W3C home > Mailing lists > Public > public-html-xml@w3.org > August 2011

Re: Suggested revised text for HTML/XML report intro

From: Noah Mendelsohn <nrm@arcanedomain.com>
Date: Wed, 17 Aug 2011 10:52:37 -0400
Message-ID: <4E4BD5B5.3030502@arcanedomain.com>
To: John Cowan <cowan@mercury.ccil.org>
CC: Anne van Kesteren <annevk@opera.com>, "public-html-xml@w3.org" <public-html-xml@w3.org>, Larry Masinter <LMM@acm.org>


On 8/16/2011 2:26 PM, John Cowan wrote:
> Noah Mendelsohn scripsit:
>
>> >  I'm missing something. This seems to say: "We may be looking at two or
>> >  more approaches either of which would be valuable to the community; since
>> >  there's no obvious reason (yet) to pick one over the other, let's not
>> >  advocate either."
> I am saying that.  But I am also saying that there is no reason to suppose
> that a uniform answer is suitable for all the different XML document formats
> present and future.  I am also saying that a uniform answer would promote
> specification bloat.

Seems to me that those tradeoffs should be investigated a bit before we 
punt.

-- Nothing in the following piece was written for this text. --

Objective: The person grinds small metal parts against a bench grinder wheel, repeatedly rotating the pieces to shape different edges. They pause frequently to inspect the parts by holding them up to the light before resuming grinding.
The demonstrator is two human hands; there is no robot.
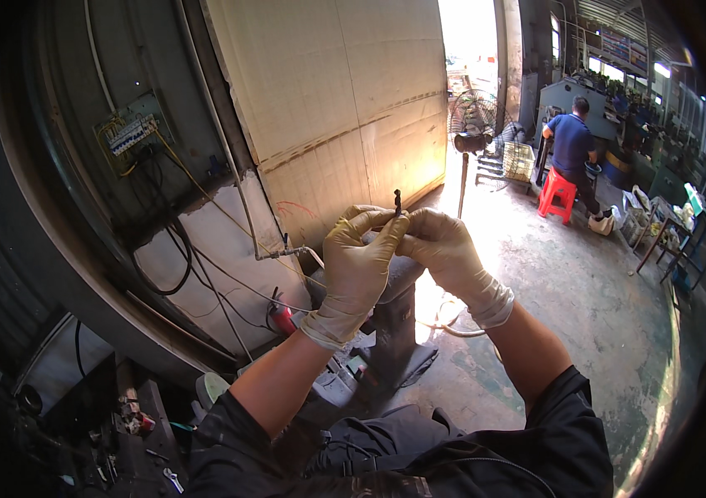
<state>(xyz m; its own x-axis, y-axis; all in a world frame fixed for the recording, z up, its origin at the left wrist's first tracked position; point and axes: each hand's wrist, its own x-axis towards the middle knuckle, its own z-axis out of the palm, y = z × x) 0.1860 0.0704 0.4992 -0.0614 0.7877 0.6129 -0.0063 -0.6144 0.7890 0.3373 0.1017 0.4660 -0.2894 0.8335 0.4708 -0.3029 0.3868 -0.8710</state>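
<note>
My left hand [359, 261] and my right hand [446, 253], both in pale yellowish gloves, meet fingertip to fingertip in front of me. Between the pinched fingers stands a short dark drill bit [398, 202], its twisted end pointing up. The fingers hide its lower part. Both hands are closed around it. Behind and below them is a dark machine on a pedestal [394, 311], partly covered by my hands.
A red fire extinguisher [281, 317] stands by the left wall, below an electrical breaker panel [131, 133] with hanging cables. Tools, including a wrench [173, 480], lie at lower left. A standing fan [473, 142] is ahead. Farther right, a person [571, 153] sits on a red stool [557, 197].
</note>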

If it turns out that either approach would indeed work well to solve 
a lot of problems for users, then there may well be value on picking one 
and running with it. That will get everyone interoperating with a common 
set of formats and processing rules. If we find instead that either 
solution would be a force fit for too many cases, then of course we should 
be hesitant about endorsing one or the other.

David Carlisle wrote:

> and non well formed input produces
> some document.

I'm sympathetic to the rest of your note, but I think this sets the bar a 
bit too low.  In principle, it allows an arbitrary output unrelated to the 
input, though I know you don't intend quite that.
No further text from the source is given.